The first model we implemented is the Linear Regression model. We selected this model due to it was used in the UKP paper [1]. We followed their same "process" using a 10-fold cross-validation.

In [66]:
from sklearn.linear_model import LinearRegression
from sklearn.model_selection import cross_val_score
from sklearn.metrics import make_scorer
from scipy.stats import pearsonr
import numpy as np

def pearson_corr(y_true, y_pred):
    return pearsonr(y_true, y_pred)[0]

pearson_scorer = make_scorer(pearson_corr, greater_is_better=True)

# Linear Regression Model
linear_model = LinearRegression()
# Cross-validation
linear_scores = cross_val_score(linear_model, features_train_shuffled, score_shuffled, cv=10, scoring=pearson_scorer)

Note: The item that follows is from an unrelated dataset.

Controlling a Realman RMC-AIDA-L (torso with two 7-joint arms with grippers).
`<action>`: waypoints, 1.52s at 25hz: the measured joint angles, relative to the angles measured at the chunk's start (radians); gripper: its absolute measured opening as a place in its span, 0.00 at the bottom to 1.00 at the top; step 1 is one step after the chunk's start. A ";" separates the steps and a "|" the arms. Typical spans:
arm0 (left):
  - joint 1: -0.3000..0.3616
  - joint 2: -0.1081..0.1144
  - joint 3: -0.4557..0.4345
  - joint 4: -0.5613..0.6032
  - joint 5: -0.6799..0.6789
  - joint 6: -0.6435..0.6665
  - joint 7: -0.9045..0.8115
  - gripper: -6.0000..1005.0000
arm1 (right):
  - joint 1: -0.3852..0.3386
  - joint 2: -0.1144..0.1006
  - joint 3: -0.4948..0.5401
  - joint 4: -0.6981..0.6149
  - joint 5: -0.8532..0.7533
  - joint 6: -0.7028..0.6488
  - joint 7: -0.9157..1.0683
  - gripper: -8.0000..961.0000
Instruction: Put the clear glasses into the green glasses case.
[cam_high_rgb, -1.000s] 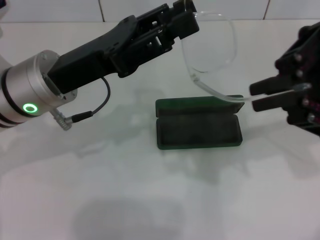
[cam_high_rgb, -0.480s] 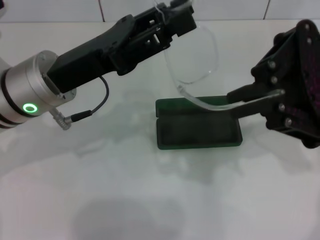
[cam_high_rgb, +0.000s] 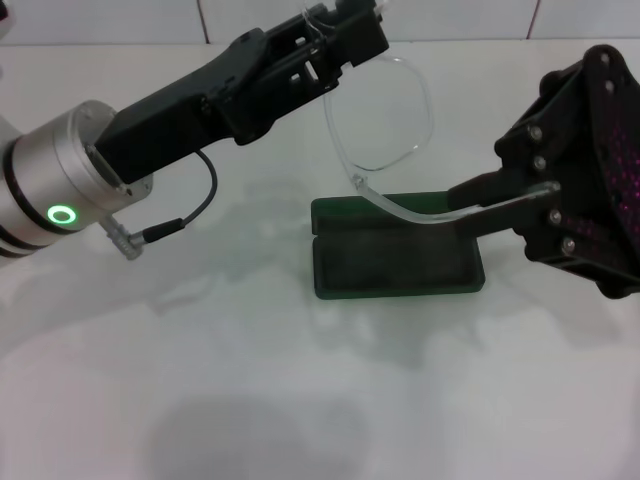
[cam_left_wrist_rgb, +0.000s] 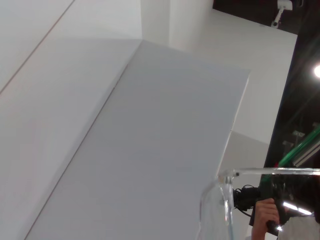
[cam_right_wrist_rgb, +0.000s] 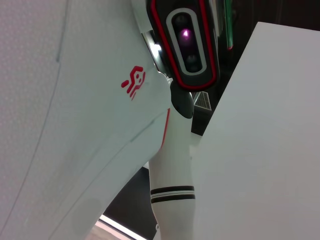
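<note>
Holding the clear glasses (cam_high_rgb: 385, 105) mid-frame above the open green glasses case (cam_high_rgb: 398, 260), I see left gripper (cam_high_rgb: 350, 30) clamping the frame, right gripper (cam_high_rgb: 478, 203) pinching one temple; no readable lettering

The right wrist view looks back at the robot itself. Its white body (cam_right_wrist_rgb: 75, 125) fills most of the frame, smooth and curved, with a small red logo (cam_right_wrist_rgb: 133, 81) printed on it. Above sits the robot's dark head (cam_right_wrist_rgb: 186, 42), a rounded black panel outlined in red; within it an oval sensor window holds a glowing pink-purple light (cam_right_wrist_rgb: 185, 34). Below the head, a white arm segment (cam_right_wrist_rgb: 172, 200) carries two thin black bands. A flat white surface (cam_right_wrist_rgb: 265, 140) occupies the opposite side.
</note>
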 joint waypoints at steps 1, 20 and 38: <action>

print("Linear Regression - Pearson Correlation Scores:", linear_scores)
print("Linear Regression - Mean Pearson Correlation:", linear_scores.mean())

Linear Regression - Pearson Correlation Scores: [0.77835537 0.7667178  0.78716194 0.85520775 0.76680148 0.81712407
 0.76953242 0.79999424 0.84274563 0.83556031]
Linear Regression - Mean Pearson Correlation: 0.8019201003257639


## 1.2. Random Forest Regressor

In [94]:
from sklearn.ensemble import RandomForestRegressor
from sklearn.model_selection import GridSearchCV

# Random Forest Parameters
rf_params = {
    "n_estimators": [100, 200, 400],
    "max_depth": [15, 20, 25], #None crec que funciona millor
    "min_samples_split": [2, 5]
}

# Random Forest Model
rf_model = RandomForestRegressor(random_state=0)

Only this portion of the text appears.